• _Work to complete_
In full and without alteration, write out the data below.

• _Data block_
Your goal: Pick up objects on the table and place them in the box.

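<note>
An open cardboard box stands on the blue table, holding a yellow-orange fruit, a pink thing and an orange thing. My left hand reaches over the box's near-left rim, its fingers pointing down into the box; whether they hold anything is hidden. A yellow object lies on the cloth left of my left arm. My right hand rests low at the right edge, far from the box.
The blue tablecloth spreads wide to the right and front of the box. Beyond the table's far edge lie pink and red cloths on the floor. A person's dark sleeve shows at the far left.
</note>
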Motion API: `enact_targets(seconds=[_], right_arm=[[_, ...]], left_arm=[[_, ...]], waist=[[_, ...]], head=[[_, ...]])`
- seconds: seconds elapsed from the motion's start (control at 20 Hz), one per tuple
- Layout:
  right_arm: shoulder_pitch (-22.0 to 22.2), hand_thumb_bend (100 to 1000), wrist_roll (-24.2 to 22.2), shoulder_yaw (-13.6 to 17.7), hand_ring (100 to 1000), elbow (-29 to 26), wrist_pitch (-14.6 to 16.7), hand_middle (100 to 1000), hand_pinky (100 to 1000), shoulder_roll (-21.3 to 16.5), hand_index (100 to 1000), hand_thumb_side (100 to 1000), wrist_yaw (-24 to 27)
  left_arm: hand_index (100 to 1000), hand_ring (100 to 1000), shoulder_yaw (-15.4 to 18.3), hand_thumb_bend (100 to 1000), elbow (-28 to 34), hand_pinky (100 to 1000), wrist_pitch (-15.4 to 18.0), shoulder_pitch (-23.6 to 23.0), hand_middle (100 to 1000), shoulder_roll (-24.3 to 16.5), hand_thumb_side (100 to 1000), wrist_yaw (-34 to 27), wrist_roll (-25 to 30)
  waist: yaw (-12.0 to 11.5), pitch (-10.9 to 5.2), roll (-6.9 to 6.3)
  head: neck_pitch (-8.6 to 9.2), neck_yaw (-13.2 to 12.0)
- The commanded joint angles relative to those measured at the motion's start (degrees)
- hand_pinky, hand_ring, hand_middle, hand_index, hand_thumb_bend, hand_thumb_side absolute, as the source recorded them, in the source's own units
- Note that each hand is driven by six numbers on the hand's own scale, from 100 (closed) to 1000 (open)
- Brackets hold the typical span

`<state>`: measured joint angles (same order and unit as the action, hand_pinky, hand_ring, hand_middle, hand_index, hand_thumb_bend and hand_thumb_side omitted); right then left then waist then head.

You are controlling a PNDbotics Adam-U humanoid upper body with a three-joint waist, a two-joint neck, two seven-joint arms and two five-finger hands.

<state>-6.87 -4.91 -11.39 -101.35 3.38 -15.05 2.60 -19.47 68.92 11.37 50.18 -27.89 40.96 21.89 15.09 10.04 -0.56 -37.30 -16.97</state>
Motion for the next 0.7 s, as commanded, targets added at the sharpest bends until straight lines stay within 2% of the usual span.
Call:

• _Answer to the exercise_
Your goal: Pick up objects on the table and place them in the box.

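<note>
An open cardboard box stands on the blue table, holding a yellow-orange fruit, a pink thing and an orange thing. My left hand reaches over the box's near-left rim, its fingers pointing down into the box; whether they hold anything is hidden. A yellow object lies on the cloth left of my left arm. My right hand rests low at the right edge, far from the box.
The blue tablecloth spreads wide to the right and front of the box. Beyond the table's far edge lie pink and red cloths on the floor. A person's dark sleeve shows at the far left.
</note>
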Motion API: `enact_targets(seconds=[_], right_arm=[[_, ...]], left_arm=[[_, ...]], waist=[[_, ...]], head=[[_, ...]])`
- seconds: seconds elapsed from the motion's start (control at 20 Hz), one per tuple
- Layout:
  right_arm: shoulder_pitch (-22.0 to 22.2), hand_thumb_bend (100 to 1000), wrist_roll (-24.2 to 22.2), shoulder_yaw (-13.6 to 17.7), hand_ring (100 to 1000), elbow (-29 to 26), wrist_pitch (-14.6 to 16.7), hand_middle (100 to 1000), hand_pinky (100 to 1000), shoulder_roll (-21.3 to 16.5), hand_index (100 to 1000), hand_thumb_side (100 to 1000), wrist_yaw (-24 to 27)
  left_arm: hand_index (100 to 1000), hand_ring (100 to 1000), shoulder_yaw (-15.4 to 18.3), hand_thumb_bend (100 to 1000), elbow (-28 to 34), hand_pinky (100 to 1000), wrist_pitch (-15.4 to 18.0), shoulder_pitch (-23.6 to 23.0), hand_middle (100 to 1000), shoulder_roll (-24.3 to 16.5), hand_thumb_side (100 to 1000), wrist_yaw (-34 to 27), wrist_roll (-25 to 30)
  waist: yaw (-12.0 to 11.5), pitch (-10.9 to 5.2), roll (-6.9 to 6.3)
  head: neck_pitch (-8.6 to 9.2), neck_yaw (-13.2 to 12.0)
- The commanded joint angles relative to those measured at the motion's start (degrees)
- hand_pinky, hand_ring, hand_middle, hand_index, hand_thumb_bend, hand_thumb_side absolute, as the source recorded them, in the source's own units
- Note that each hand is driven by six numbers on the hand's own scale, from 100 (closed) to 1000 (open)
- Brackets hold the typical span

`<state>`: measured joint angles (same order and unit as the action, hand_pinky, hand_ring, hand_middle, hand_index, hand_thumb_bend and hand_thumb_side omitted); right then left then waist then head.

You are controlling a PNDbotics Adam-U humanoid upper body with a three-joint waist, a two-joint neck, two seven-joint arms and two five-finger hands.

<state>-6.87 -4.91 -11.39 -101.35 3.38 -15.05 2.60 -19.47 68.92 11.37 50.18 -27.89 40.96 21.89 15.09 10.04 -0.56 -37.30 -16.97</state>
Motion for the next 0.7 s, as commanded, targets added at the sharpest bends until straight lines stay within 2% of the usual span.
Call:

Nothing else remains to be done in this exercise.